Les Parisiens en ont gros sur la patate. A n’en pas douter, la défaite face au Racing a laissé des traces. Le derby devait sonner le glas d’une période difficile, marquée par l’absence de plusieurs internationaux. Jean-Bouin, un temps de rêve… Tout était pourtant réuni pour repartir sur de nouvelles bases, et se positionner pour une place en phases finales. "On a reçu un coup sur la tête", admet Gonzalo Quesada. Le Stade français n’a plus son destin en main. Longtemps bien installés dans le quatuor de tête, les coéquipiers de Pierre Rabadan ont vu leur avance se réduire comme peau de chagrin, au point même de se faire passer devant par la plupart de leurs poursuivants. Le natif d’Aix-en-Provence, au club depuis seize ans, signe son retour dans le groupe après deux mois et demi d’absence : "On est en moins bonne position que début janvier. Je le subis comme toute l’équipe".

L’objectif du club était double en début de saison. Se qualifier dans les deux compétitions dans lesquels il était engagé, avec comme priorité une place dans les six en Top 14. Ce quart de finale européen devait être une coupure agréable, un avant goût en vue des phases finales nationales. Aujourd’hui, les Parisiens ont surtout la tête à Bayonne, même si un match à élimination direct face à une équipe anglaise a toujours un parfum particulier. "C’est plus sympa de jouer contre un club étranger. Ce sont souvent des matchs qui ne ressemblent pas à ce qu’on peut vivre en Top 14", confirme Jérôme Porical.

Sauver ce qui peut l’être 

Malgré l’ambiance particulière qui règne au Saut du Loup, le centre d’entraînement du Stade français, pas question de sombrer dans le défaitisme. Ce quart de finale face aux Harlequins, les Parisiens ne le galvauderont pas. L’enthousiasme et l’envie seront bien là. Mais quid des automatismes ? De nombreux cadres laissés au repos, ce sont quinze joueurs frais mais en manque de temps de jeu qui devraient débuter la rencontre. "C’est l’opportunité pour certains joueurs de se montrer", confie Quesada. "On a la ferme intention de faire un match costaud", abonde Rabadan. Face à une grosse écurie qui a joué les phases de poules de la H Cup, les Parisiens n’auront pas d’autre choix, s’ils espèrent se qualifier.

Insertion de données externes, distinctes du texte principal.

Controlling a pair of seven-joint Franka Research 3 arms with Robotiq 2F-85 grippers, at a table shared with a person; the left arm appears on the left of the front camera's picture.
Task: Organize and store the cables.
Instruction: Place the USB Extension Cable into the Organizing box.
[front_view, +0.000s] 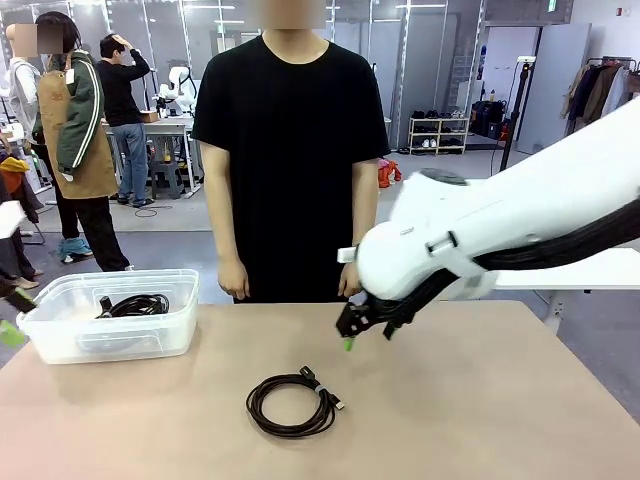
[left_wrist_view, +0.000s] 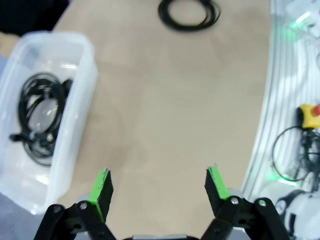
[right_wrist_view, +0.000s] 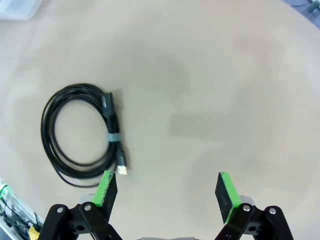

Une chose est sûre, le Stade français jouera sans pression. "Le principal objectif de ce match, c’est montrer un beau visage", explique le technicien argentin. "On va essayer de rivaliser, et au-delà du résultat, de faire un bon match", poursuit-il. Après avoir privilégié des entraînements ludiques en début de semaine, nul doute que le staff parisien saura préparer ses troupes pour affronter une des équipes les plus prestigieuses d’Europe. A ceux qui joueront d’insuffler, autant que faire se peut, une nouvelle dynamique au groupe. "Ce qui est important c’est qu’on ramène un peu de fraîcheur, qu’on remobilise tout le monde pour sauver ce qui peut l’être sur la fin de saison", espère Pierre Rabadan.